DATASET EXCERPT »
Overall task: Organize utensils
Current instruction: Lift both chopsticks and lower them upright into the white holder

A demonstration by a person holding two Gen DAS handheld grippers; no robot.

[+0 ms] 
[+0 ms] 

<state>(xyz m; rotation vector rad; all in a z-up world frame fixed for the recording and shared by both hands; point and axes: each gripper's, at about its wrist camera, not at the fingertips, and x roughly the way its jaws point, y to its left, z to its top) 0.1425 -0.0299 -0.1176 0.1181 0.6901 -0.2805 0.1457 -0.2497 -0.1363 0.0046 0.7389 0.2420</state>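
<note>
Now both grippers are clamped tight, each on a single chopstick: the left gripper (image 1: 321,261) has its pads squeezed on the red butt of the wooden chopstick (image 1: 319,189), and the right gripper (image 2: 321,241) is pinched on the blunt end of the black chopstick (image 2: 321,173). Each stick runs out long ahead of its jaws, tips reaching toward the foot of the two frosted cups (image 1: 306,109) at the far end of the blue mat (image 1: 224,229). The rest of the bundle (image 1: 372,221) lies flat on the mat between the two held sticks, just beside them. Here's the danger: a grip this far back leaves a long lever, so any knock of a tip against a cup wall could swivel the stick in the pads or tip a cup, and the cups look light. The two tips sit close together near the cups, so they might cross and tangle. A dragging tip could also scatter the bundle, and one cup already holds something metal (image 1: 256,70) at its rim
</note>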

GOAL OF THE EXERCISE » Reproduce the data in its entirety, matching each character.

ANSWER TO THE PROBLEM »
Overall task: Organize utensils
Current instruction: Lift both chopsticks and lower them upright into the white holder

A demonstration by a person holding two Gen DAS handheld grippers; no robot.

[+0 ms] 
[+0 ms] 

<state>(xyz m; rotation vector rad; all in a z-up world frame fixed for the recording and shared by both hands; point and axes: each gripper's, at about its wrist camera, not at the fingertips, and x roughly the way its jaws point, y to its left, z to its top) 0.1425 -0.0299 -0.1176 0.1181 0.6901 -0.2805 0.1457 -0.2497 -0.1363 0.0046 0.7389 0.2420</state>
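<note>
Now both grippers are clamped tight, each on a single chopstick: the left gripper (image 1: 321,261) has its pads squeezed on the red butt of the wooden chopstick (image 1: 319,189), and the right gripper (image 2: 321,241) is pinched on the blunt end of the black chopstick (image 2: 321,173). Each stick runs out long ahead of its jaws, tips reaching toward the foot of the two frosted cups (image 1: 306,109) at the far end of the blue mat (image 1: 224,229). The rest of the bundle (image 1: 372,221) lies flat on the mat between the two held sticks, just beside them. Here's the danger: a grip this far back leaves a long lever, so any knock of a tip against a cup wall could swivel the stick in the pads or tip a cup, and the cups look light. The two tips sit close together near the cups, so they might cross and tangle. A dragging tip could also scatter the bundle, and one cup already holds something metal (image 1: 256,70) at its rim
</note>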

Work on this exercise is now complete.